* What to do *
As the answer, set down the lines below from the one containing "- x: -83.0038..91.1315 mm" through the one containing "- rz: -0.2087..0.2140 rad", exactly and inclusively, and no others.

**** Records for this task ****

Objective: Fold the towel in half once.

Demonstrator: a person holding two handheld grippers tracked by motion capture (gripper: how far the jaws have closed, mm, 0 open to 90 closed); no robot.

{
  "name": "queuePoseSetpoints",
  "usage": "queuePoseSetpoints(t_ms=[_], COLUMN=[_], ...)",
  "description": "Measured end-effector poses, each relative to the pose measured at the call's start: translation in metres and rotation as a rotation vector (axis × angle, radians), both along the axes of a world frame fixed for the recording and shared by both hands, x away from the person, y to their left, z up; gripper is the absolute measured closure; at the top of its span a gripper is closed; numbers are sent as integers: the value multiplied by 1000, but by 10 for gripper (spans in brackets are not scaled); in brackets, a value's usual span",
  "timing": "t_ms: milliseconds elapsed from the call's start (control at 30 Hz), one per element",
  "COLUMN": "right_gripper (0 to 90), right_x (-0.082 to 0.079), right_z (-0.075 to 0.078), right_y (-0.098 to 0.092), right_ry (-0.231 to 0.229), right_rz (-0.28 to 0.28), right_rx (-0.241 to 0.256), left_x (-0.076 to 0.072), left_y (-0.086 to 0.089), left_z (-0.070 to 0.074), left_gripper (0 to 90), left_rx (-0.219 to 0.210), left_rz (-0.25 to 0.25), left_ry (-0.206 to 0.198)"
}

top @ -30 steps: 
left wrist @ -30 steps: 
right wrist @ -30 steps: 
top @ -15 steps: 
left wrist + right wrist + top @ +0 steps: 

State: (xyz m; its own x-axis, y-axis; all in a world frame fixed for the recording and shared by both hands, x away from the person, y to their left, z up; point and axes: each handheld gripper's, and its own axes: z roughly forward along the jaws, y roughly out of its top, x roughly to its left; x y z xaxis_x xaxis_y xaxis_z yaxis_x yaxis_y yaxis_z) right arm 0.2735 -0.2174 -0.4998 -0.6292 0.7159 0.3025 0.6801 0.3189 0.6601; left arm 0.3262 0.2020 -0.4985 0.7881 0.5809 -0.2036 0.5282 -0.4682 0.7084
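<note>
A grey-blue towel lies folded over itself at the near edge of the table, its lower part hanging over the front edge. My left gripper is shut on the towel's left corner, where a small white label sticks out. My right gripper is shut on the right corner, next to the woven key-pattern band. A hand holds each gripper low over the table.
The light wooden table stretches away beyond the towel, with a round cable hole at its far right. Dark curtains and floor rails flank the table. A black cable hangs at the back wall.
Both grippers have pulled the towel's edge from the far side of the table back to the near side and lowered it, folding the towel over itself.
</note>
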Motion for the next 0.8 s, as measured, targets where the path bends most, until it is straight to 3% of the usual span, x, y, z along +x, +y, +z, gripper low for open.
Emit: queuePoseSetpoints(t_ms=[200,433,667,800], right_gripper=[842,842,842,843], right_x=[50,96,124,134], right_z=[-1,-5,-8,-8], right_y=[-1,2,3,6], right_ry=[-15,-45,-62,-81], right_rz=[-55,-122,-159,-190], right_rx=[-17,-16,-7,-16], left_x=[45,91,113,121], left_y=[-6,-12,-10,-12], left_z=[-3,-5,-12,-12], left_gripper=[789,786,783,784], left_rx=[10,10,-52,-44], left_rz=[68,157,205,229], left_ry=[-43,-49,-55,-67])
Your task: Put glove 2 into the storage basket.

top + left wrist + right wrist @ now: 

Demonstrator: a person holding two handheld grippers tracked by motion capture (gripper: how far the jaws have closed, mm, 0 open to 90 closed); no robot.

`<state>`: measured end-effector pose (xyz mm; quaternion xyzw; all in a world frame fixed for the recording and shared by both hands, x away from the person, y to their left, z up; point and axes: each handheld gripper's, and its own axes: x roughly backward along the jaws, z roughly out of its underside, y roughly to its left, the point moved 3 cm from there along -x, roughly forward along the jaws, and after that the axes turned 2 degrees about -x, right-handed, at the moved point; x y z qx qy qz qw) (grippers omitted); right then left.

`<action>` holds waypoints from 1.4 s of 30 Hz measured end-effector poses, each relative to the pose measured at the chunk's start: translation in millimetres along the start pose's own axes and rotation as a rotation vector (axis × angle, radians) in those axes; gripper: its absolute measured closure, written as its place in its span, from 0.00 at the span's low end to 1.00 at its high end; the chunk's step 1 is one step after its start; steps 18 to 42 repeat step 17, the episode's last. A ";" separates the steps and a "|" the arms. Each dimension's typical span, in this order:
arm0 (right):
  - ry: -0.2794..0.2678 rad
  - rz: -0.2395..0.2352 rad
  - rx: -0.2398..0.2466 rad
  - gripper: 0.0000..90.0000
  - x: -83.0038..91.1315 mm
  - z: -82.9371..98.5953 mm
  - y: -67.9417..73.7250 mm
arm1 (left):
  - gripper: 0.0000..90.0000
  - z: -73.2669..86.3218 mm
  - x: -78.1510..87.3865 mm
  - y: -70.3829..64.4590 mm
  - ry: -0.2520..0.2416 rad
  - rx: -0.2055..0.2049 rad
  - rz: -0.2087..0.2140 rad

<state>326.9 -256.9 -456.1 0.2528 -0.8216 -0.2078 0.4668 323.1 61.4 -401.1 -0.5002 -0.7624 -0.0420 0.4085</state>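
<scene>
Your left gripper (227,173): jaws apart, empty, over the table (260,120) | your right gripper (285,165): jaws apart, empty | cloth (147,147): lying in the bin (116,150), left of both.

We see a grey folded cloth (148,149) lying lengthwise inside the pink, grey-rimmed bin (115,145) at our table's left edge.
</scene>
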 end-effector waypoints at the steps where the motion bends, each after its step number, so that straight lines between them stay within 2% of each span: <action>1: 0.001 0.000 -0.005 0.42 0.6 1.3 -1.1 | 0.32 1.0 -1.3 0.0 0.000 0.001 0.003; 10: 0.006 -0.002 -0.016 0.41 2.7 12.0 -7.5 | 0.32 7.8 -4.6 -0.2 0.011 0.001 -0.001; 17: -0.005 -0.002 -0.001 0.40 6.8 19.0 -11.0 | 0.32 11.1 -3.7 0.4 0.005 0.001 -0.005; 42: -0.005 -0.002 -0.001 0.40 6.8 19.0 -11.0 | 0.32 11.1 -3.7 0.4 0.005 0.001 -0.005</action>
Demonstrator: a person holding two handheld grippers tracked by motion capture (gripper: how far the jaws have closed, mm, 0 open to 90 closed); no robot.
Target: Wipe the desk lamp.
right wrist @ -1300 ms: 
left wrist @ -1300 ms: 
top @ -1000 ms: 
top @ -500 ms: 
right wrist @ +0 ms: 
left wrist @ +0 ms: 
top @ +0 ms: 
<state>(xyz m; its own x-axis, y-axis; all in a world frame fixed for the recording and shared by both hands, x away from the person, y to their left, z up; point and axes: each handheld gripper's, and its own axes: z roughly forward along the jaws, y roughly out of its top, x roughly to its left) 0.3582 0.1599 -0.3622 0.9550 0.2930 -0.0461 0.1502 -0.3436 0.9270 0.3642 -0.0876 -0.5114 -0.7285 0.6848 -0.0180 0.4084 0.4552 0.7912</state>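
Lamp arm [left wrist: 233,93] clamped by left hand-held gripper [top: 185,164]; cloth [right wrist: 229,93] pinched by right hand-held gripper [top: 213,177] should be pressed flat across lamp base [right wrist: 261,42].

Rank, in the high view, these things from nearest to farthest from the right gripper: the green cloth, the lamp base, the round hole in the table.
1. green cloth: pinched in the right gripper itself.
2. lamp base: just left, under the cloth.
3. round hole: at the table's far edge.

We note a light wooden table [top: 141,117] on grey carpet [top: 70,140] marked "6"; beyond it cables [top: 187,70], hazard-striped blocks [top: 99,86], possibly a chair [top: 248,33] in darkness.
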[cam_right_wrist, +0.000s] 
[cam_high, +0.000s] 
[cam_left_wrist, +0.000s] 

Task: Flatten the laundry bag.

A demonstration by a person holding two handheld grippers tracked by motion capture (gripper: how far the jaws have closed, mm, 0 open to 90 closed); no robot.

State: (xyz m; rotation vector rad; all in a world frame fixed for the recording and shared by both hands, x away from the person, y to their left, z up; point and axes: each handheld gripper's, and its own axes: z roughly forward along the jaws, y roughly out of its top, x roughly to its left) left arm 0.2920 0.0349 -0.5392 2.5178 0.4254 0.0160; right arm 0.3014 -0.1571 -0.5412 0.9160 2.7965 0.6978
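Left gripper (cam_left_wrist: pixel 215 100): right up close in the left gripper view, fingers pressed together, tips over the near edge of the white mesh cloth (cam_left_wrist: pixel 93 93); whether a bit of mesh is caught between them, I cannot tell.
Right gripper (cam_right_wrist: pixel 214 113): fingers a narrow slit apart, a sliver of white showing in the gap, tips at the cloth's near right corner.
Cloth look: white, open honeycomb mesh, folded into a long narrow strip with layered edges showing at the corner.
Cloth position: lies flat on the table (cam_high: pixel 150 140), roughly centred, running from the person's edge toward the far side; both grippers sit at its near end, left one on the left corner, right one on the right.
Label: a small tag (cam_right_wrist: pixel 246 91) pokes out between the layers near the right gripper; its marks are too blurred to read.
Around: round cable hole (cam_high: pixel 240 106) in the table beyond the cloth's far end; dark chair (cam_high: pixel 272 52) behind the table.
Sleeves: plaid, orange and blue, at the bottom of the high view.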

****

* Written answer *
  - x: -83.0038..91.1315 mm
  - z: -82.9371..98.5953 mm
  - y: -67.9417..73.7250 mm
arm1 (left):
  - gripper: 0.0000..90.0000
  - z: -73.2669..86.3218 mm
  - x: -78.1510..87.3865 mm
  - y: -70.3829..64.4590 mm
  - ry: -0.2520..0.2416 rad
  - rx: -0.2055..0.2049 rad
  - rz: -0.2087..0.2140 rad

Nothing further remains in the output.